Le coronographe Roman fera la démonstration de techniques permettant d’éliminer davantage de lumière stellaire indésirable que les coronographes spatiaux actuels, grâce à l’utilisation de plusieurs composants mobiles. Ces éléments en feront le premier coronographe “actif” à voler dans l’espace. Ses principaux outils sont deux miroirs déformables, chacun d’un diamètre de 5 centimètres, soutenus par plus de 2 000 minuscules actionneurs pistons qui se déplacent vers le haut et vers le bas. Les pistons travaillent ensemble pour modifier la forme des miroirs déformables afin qu’ils puissent compenser la lumière parasite indésirable qui se répand sur les bords des masques. Les miroirs déformables permettent également de corriger les imperfections des autres optiques du télescope Roman. Bien qu’elles soient trop petites pour affecter les autres mesures très précises du télescope, ces imperfections peuvent envoyer de la lumière parasite dans la zone sombre. Des modifications précises de la forme de chaque miroir déformable, imperceptibles à l’œil nu, compensent ces imperfections. Les résultats obtenus par la caméra du coronographe montrent donc une région en forme d’anneau beignet autour de l’étoile centrale, qui s’assombrit lentement au fur et à mesure que l’équipe éloigne la lumière de l’étoile, d’où le surnom de “creuser le trou noir”. Dans l’espace, une exoplanète tapie dans cette région sombre apparaîtrait lentement au fur et à mesure que l’instrument fait son travail avec ses miroirs déformables.

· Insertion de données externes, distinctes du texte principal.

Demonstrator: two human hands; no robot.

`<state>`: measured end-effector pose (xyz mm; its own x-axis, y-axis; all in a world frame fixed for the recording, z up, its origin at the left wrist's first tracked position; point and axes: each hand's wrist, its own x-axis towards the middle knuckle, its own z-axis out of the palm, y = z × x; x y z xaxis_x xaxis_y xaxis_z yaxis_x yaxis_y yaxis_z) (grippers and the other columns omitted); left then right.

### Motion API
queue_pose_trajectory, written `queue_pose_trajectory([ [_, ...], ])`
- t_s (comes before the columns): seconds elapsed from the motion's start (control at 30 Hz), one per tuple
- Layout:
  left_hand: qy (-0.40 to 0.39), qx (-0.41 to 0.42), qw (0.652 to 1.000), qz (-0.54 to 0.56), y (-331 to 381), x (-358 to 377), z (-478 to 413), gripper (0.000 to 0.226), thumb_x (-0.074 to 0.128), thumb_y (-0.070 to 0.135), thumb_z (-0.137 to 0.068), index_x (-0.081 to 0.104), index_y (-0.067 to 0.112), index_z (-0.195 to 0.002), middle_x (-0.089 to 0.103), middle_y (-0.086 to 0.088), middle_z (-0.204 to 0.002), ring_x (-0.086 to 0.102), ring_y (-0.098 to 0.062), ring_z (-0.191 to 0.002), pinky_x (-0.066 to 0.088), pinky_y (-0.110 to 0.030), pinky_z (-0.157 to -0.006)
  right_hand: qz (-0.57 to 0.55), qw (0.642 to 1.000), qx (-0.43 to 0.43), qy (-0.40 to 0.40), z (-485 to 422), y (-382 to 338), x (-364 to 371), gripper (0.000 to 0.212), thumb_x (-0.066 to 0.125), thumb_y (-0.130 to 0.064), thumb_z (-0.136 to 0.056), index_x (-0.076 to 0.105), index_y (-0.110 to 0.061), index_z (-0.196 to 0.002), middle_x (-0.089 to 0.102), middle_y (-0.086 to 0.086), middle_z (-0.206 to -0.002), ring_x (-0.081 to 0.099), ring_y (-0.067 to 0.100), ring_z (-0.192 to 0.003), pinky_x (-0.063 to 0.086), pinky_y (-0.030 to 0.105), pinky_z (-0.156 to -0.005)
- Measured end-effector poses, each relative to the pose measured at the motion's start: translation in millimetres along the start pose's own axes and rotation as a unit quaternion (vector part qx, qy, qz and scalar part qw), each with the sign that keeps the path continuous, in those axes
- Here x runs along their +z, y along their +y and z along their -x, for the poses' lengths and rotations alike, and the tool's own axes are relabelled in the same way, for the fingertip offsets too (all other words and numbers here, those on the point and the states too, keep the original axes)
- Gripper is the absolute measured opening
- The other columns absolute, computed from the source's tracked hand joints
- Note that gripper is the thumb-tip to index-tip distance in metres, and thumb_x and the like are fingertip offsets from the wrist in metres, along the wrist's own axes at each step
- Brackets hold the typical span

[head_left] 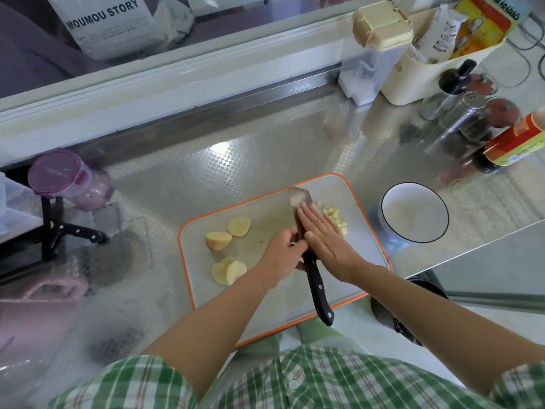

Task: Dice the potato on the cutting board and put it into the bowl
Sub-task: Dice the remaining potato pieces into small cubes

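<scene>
**Gathering the dice against the blade**

The left hand (280,255) has its fingers curled tight round the knife (317,287), where blade meets handle; the handle trails back towards the body. The right hand (324,234) is flat, fingers (312,216) straight and close together, lying along the blade's side. The dice (334,215) sit in a small heap just beyond and right of those fingertips, partly hidden under them. The bowl (413,184) stands off the board (365,240), further right of the fingers. Uncut chunks (218,240) lie left of the left knuckles.

This looks like the scoop before the transfer. To do it well:

- Keep the right fingers flat and off the edge, sweeping the heap onto the blade's face.
- Tilt the blade low so dice slide on rather than scatter.
- Carry it level over the bowl, palm cupping the load, then wipe downwards.

Roughly a quarter seems diced; the chunks remain.
</scene>
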<state>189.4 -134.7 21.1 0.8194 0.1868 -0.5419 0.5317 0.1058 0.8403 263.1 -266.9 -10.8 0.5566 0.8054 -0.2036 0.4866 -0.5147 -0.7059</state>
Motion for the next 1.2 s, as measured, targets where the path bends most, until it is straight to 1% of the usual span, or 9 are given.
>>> queue_pose_trajectory([
  [0.1, 0.020, -0.002, 1.000, 0.011, -1, -3, -3, 0.023, 0.049, 0.002, -0.092, 0.062, 0.005, -0.111, 0.063, -0.024, -0.100, 0.069, -0.027, -0.085, 0.060, -0.042, -0.064, 0.045, 0.998, 0.039, -0.004, 4, 10, 0, 0.068, -0.003, -0.057, -0.090, -0.003, -0.025, -0.150, -0.012, -0.012, -0.158, -0.023, -0.001, -0.143, -0.008, 0.033, -0.120],
  [0.27, 0.054, 0.000, 0.998, 0.016, 3, -14, -8, 0.021, 0.046, -0.002, -0.090, 0.064, 0.004, -0.099, 0.058, -0.016, -0.085, 0.065, -0.026, -0.077, 0.059, -0.036, -0.060, 0.081, 0.992, 0.092, 0.043, 4, 20, -6, 0.092, -0.023, -0.073, -0.078, -0.007, -0.020, -0.152, -0.019, -0.007, -0.159, -0.024, 0.006, -0.144, -0.016, 0.031, -0.118],
  [0.47, 0.066, 0.005, 0.997, 0.028, 4, -15, -8, 0.021, 0.045, -0.001, -0.092, 0.064, 0.008, -0.098, 0.064, -0.009, -0.081, 0.068, -0.024, -0.077, 0.058, -0.034, -0.058, 0.128, 0.991, -0.031, 0.009, 11, 3, -1, 0.064, -0.003, -0.054, -0.097, 0.003, -0.027, -0.155, -0.012, -0.007, -0.162, -0.017, 0.008, -0.147, -0.014, 0.035, -0.119],
  [0.63, 0.087, -0.004, 0.996, 0.031, 3, -20, -11, 0.016, 0.045, -0.001, -0.090, 0.060, 0.000, -0.094, 0.053, -0.013, -0.078, 0.065, -0.025, -0.071, 0.056, -0.032, -0.056, 0.114, 0.991, 0.063, 0.026, 19, 16, 0, 0.082, -0.019, -0.069, -0.084, -0.005, -0.027, -0.153, -0.021, -0.006, -0.159, -0.025, 0.006, -0.144, -0.008, 0.041, -0.120],
  [0.77, 0.086, 0.001, 0.996, 0.029, 4, -20, -10, 0.022, 0.045, 0.001, -0.091, 0.063, 0.001, -0.104, 0.063, -0.019, -0.086, 0.067, -0.026, -0.075, 0.058, -0.035, -0.058, 0.133, 0.991, 0.007, 0.013, 18, 6, 1, 0.068, -0.008, -0.061, -0.094, 0.003, -0.032, -0.154, -0.015, -0.006, -0.161, -0.020, 0.009, -0.147, -0.013, 0.036, -0.119],
  [0.9, 0.093, -0.002, 0.995, 0.033, 3, -21, -9, 0.022, 0.044, -0.001, -0.090, 0.062, 0.000, -0.102, 0.059, -0.014, -0.081, 0.069, -0.024, -0.070, 0.056, -0.032, -0.055, 0.109, 0.991, 0.066, 0.041, 19, 9, 0, 0.082, -0.015, -0.070, -0.086, 0.004, -0.029, -0.154, -0.018, -0.007, -0.160, -0.021, 0.008, -0.146, -0.007, 0.041, -0.120],
  [1.0, 0.100, 0.005, 0.995, 0.018, 2, -23, -10, 0.022, 0.045, 0.000, -0.089, 0.064, 0.004, -0.100, 0.062, -0.019, -0.084, 0.069, -0.030, -0.075, 0.057, -0.034, -0.058, 0.145, 0.989, 0.025, 0.031, 19, 4, -1, 0.078, -0.011, -0.065, -0.091, 0.011, -0.028, -0.155, -0.013, -0.004, -0.162, -0.019, 0.010, -0.147, -0.007, 0.039, -0.120],
  [1.1, 0.102, 0.010, 0.995, 0.011, 2, -25, -9, 0.018, 0.046, 0.000, -0.089, 0.061, -0.002, -0.098, 0.056, -0.013, -0.078, 0.069, -0.025, -0.070, 0.057, -0.034, -0.057, 0.140, 0.987, 0.068, 0.047, 17, 2, -3, 0.090, -0.014, -0.067, -0.087, 0.018, -0.018, -0.154, -0.013, -0.004, -0.162, -0.020, 0.009, -0.146, -0.010, 0.033, -0.119],
  [1.2, 0.108, 0.016, 0.994, 0.009, 5, -25, -6, 0.020, 0.045, -0.002, -0.089, 0.063, 0.000, -0.098, 0.059, -0.009, -0.076, 0.068, -0.026, -0.071, 0.056, -0.031, -0.054, 0.122, 0.990, 0.047, 0.060, 11, -3, -7, 0.082, -0.008, -0.067, -0.089, 0.018, -0.024, -0.155, -0.013, -0.005, -0.162, -0.018, 0.009, -0.147, -0.006, 0.034, -0.119],
])
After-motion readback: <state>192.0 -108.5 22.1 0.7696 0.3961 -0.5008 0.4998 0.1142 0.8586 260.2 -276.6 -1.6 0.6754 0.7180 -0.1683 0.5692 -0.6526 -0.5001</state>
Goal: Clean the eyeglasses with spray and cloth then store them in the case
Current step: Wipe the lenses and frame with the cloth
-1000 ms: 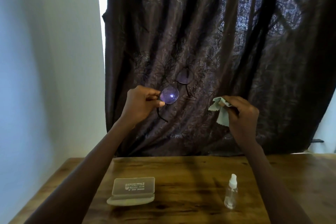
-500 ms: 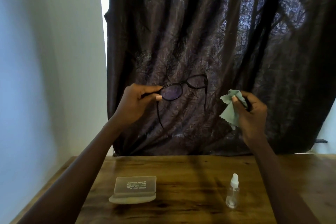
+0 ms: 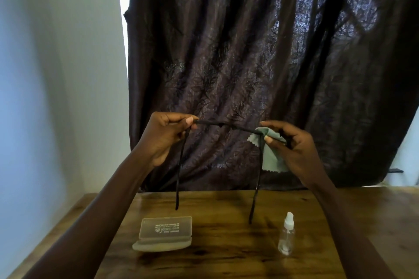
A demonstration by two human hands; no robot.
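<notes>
I hold the black-framed eyeglasses in the air above the table, seen edge-on, with both temples unfolded and pointing down toward me. My left hand pinches the frame's left end. My right hand holds the pale green cloth and pinches the frame's right end through it. The beige glasses case lies shut on the table at lower left. A small clear spray bottle with a white cap stands at lower right.
A wooden table spreads below my arms. A dark brown curtain hangs behind it, with a pale wall to the left. A strip of bright window shows at the curtain's left edge.
The glasses have tilted from lens-facing to edge-on, with the temples now hanging toward me. My right hand moved left with the cloth and now grips the frame's right end.
</notes>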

Plus de 5 000 planètes ont été découvertes et confirmées autour d’autres étoiles au cours des 30 dernières années. La plupart d’entre elles ont été détectées indirectement, c’est-à-dire que leur présence est déduite de la façon dont elles affectent leur étoile parente. Il est beaucoup plus facile de déceler ces changements relatifs dans l’étoile parente que de voir le signal d’une planète beaucoup moins lumineuse. Moins de 70 exoplanètes ont fait l’objet d’une image directe. Les planètes qui ont été directement imagées à ce jour ne ressemblent pas à la Terre, il s’agit de planète gazeuses beaucoup plus grosses, plus chaudes et plus éloignées de leur étoile mère. Ces caractéristiques les rendent plus faciles à détecter mais aussi moins propices à la vie telle que nous la connaissons. Pour rechercher des mondes potentiellement habitables, les scientifiques ont besoin d’images de planètes qui sont non seulement des milliards de fois moins lumineuses que leur étoile, mais qui orbitent également à la bonne distance pour que de l’eau liquide puisse exister à la surface de la planète (un précurseur du type de vie que l’on trouve sur Terre).